The shares of Adani Green Energy, the mogul’s most valuable
asset, slipped by about 13 per cent last week in Mumbai. Adani Ports &
Special Economic Zone was down 17 per cent while Adani Power, Adani Total Gas
and Adani Transmission plunged by at least 22 per cent this week. Flagship
Adani Enterprises fell by about 7 per cent.
However, Adani Ports and Adani Enterprises closed higher on
Friday, paring some of the week’s losses.
Tesla chief executive Elon Musk has decided to sell the last
of his houses a week after a report revealed that he and other billionaires
paid little or no income taxes for several years.
Mr Musk, 49, said that he only has one house in the San
Francisco Bay area that is being rented out for events and that if he sold, it
“would see less use, unless bought by a big family, which might happen some
day”.
He first announced plans to sell his homes and most of his
possessions more than a year ago as a way to soften criticism of his wealth.
Within days, he put two of his California properties on the market.
Earlier this month, ProPublica reported that Mr Musk, Amazon
chief executive Jeff Bezos and Berkshire Hathaway chairman Warren Buffett have
paid little income tax relative to their outsize wealth.
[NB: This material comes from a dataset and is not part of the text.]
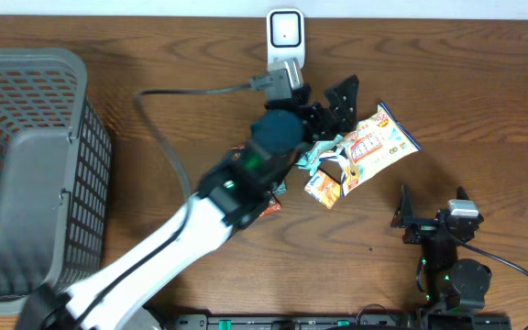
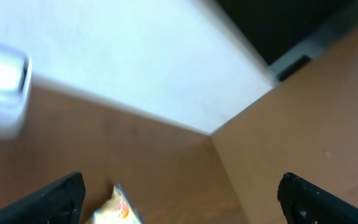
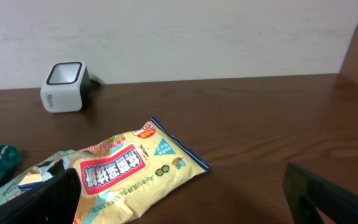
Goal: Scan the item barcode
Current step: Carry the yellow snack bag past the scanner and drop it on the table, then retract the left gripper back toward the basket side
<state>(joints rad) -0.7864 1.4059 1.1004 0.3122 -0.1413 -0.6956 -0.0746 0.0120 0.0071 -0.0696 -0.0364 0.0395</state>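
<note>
A yellow snack packet [image 1: 380, 143] with a red label lies flat on the table right of centre, among other small packets. The white scanner [image 1: 285, 34] stands at the back edge. My left gripper [image 1: 335, 112] hovers open just left of the packet's upper end, with nothing between its fingers. Its blurred wrist view shows only the packet's corner [image 2: 117, 210] low between the fingers, and the scanner [image 2: 2, 84] at far left. Near the front edge my right gripper [image 1: 432, 202] stands open and empty. In its wrist view the packet [image 3: 129, 172] lies ahead on the left, with the scanner [image 3: 65, 87] behind it.
A grey mesh basket [image 1: 35, 174] fills the left side. A small orange packet [image 1: 324, 189], a teal packet [image 1: 312, 158] and a reddish packet [image 1: 269, 207] lie beside the yellow one. The scanner's cable [image 1: 168, 110] runs leftward across the table.
</note>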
The report quoted a
trove of Internal Revenue Service data on tax returns for thousands of wealthy
Americans. Mr Musk paid no federal income taxes in 2018 and less than $70,000
in 2015 and 2017, according to the report.
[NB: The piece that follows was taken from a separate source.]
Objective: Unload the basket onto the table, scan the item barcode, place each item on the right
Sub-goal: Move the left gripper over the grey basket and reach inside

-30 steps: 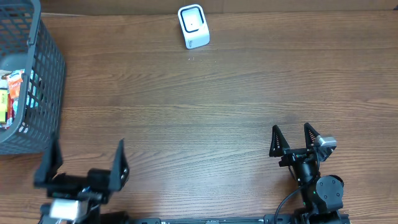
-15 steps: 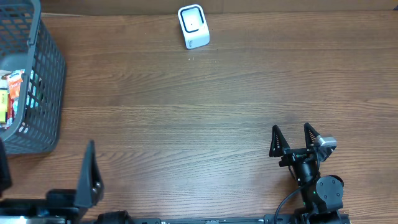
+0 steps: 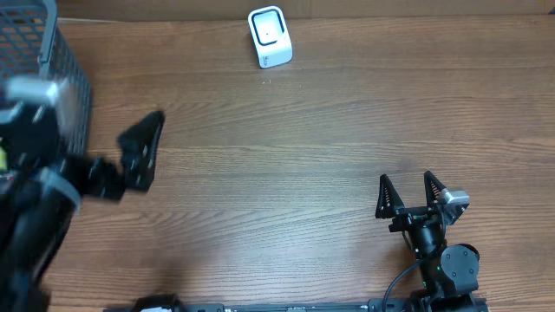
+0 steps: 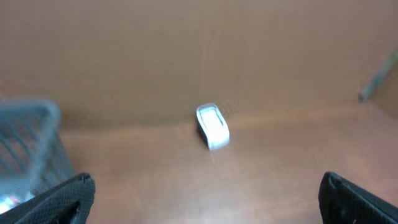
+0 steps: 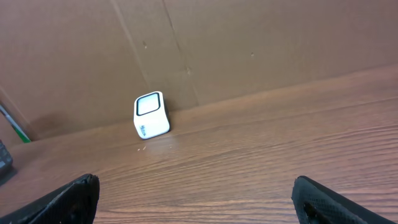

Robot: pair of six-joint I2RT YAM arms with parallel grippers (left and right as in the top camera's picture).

An IRS official said last week that the data leak had been
referred to the FBI.
After the ProPublica report, Mr Musk tweeted that he would
keep paying income taxes in California in proportion to his time in the state,
which he said would be significant. He moved to Texas last year and said he now
rents a house worth about $50,000 in Boca Chica from SpaceX, which has a launch
site in the area.
Patrick Drahi bought a 12 per cent stake in the BT Group and
pledged to support its high-speed broadband exercise, an unexpected move that
marks a return to form by the deal-hungry French-Israeli cable billionaire.
Mr Drahi’s newly created company Altice UK acquired 1.2
billion shares in Britain’s dominant phone company, it said 10 days ago. The
stake is worth about £2.2bn ($3.05bn) and makes him the company’s biggest
shareholder.
The entrepreneur has a history of challenging the old
incumbents in Europe’s telecoms industry and has often driven far-reaching
change and forced asset sales at the companies he has invested in. More
recently, he took a break from major deals to focus on paying down debt.
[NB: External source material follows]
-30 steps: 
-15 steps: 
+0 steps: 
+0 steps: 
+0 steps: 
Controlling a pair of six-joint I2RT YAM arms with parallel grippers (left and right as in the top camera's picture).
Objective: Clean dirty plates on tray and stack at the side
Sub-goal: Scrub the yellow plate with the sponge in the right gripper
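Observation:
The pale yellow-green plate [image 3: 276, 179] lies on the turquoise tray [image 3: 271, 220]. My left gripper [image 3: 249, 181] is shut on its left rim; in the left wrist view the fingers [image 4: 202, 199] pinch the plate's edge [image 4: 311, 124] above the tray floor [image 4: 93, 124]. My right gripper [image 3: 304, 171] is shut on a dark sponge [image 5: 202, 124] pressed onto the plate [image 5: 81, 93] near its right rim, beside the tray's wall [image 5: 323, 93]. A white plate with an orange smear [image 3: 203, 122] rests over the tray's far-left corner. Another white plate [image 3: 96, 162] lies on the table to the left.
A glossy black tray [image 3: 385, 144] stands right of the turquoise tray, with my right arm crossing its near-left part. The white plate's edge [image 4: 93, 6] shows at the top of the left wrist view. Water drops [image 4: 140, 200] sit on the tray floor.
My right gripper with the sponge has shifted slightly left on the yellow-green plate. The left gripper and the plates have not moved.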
The new stake in BT is a significant surprise and a
"proper curve ball", said Carl Murdock-Smith, an analyst at
Berenberg.
Mr Drahi, 57, said he will use Altice’s expertise in fibre
network installation to help BT expand its own.
The British company has been looking for a partner to help
it instal an extra 5 million fibre optic connections by 2026, opening up its
infrastructure to an external investor for the first time.
Altice said it has no plans to launch a full takeover bid
for BT.
BT said that it welcomes “all investors who recognise the
long-term value of our business and the important role it plays in the UK. We
are making good progress in delivering our strategy and plan”.
Mr Drahi established himself by buying and selling small
cable companies in France, before embarking on a debt-fuelled acquisition spree
that turned his modest cable TV and phone group into one of the world’s biggest
media and telecoms businesses.
The company is still saddled with €35bn ($41.6bn) in debt,
according to data compiled by Bloomberg.
Cheng Wei, the billionaire co-founder of Chinese
ride-hailing company Didi Chuxing, is poised to shoot up the ranks of the
super-rich when his company lists in the US.
Didi last week filed for an initial public offering under
its formal name of Xiaoju Kuaizhi and revealed that the Chinese entrepreneur
owns 7 per cent of the company. With Didi reportedly trading at a value of
about $95bn on the secondary market in recent months, that stake could be worth
as much as $6.7bn, according to the Bloomberg Billionaires Index.
Co-founder and president Jean Liu owns a 1.7 per cent stake
that could be worth $1.6bn. Eight other executives collectively hold about 1.8
per cent of the company, worth about $1.7bn in total.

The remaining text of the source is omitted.